A focused history of the turn-of-the-century series of events during which President Theodore Roosevelt and railroad magnate J.P. Morgan clashed over power and boundaries, paving the way for a progressive moment in America.
In her well-paced debut, Bloomberg Businessweek investigative reporter Berfield ambitiously juggles several historic threads from a turbulent time in America: soaring immigration, labor unrest in the face of low wages and dangerous conditions, the seemingly untrammeled ambitions of big business, and the clamor for public accountability and oversight. Following the assassination of William McKinley, Roosevelt assumed the presidency as a young, untested hero of the Spanish-American War. At the time, he was greatly feared by the Wall Street monopoly for his progressivism. Morgan had created the behemoth U.S. Steel, and he maintained firm control over the “coal roads” in Pennsylvania, the railroads, and Wall Street finance.
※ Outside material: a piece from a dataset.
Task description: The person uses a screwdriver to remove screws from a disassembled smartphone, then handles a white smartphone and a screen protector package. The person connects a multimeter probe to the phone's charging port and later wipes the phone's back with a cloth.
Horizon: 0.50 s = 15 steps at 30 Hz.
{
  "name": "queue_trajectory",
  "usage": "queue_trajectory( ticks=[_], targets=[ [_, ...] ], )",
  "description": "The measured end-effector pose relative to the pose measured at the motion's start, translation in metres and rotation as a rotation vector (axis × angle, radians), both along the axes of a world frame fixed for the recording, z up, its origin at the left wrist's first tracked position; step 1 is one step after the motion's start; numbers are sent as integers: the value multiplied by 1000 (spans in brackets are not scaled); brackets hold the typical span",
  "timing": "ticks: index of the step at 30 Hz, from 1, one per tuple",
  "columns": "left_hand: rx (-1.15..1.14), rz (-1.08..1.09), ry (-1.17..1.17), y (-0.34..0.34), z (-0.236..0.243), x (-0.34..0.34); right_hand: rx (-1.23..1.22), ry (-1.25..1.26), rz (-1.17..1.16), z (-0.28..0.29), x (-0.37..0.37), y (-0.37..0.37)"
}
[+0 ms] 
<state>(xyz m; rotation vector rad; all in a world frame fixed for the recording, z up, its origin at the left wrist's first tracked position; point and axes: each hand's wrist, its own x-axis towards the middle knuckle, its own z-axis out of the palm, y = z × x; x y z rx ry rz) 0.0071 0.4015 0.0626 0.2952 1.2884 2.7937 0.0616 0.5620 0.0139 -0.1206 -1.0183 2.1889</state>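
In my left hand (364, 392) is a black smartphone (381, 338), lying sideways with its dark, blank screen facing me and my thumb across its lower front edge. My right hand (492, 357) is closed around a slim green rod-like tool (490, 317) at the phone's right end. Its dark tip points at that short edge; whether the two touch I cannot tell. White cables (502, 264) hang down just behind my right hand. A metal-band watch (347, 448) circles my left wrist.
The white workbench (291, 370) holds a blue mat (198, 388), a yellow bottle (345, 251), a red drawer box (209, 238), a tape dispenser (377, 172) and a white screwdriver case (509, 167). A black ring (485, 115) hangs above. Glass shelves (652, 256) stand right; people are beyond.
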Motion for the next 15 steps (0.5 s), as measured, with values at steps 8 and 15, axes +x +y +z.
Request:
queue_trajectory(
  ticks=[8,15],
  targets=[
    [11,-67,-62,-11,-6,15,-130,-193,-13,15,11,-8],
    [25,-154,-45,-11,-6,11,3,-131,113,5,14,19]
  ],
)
In 1901, along with a few other titans, he formed the Northern Securities railroad trust; a year later, Roosevelt asked his attorney general to prosecute the corporation for violating the Sherman Antitrust Act, which had been passed into law in 1890. At this crucial historic intersection, writes the author in a particularly engaging section, “tens of thousands of miners were also demanding that the nation honor its commitment to justice even as the coal barons denied it. Their fight would become one of the greatest labor actions in American history, and would redefine Roosevelt’s presidency in the months ahead.” In October 1902, Morgan “committed a surprising act of diplomacy,” bringing the coal barons together with labor leader John Mitchell, and the strike was settled. On March 14, 1904, the Supreme Court handed Morgan a stunning defeat, forcing Northern Securities to dissolve within 30 days. The decision, notes Berfield, cemented Roosevelt’s popularity; he “had tipped the scales back toward ordinary Americans, and many were devoted to him.”
An engaging historical work involving truly larger-than-life American characters.